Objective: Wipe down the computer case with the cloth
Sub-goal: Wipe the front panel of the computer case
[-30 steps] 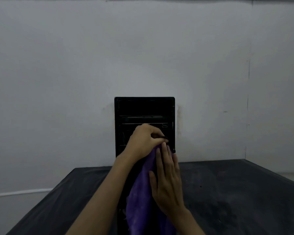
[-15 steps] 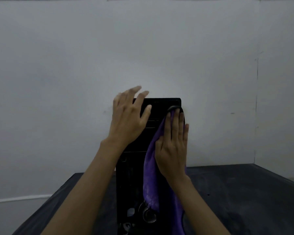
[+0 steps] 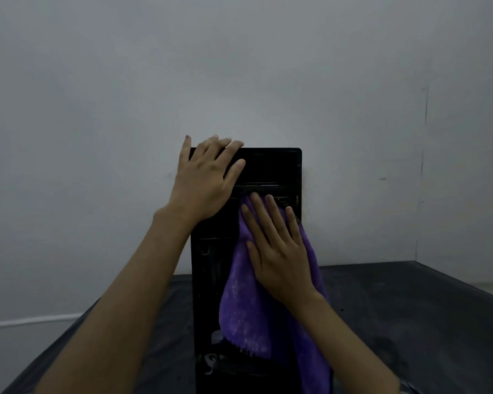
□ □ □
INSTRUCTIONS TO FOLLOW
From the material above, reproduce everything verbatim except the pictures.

ANSWER BOX
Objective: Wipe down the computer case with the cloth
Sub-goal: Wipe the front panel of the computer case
[-30 steps] 
[-15 steps] 
[+0 steps] 

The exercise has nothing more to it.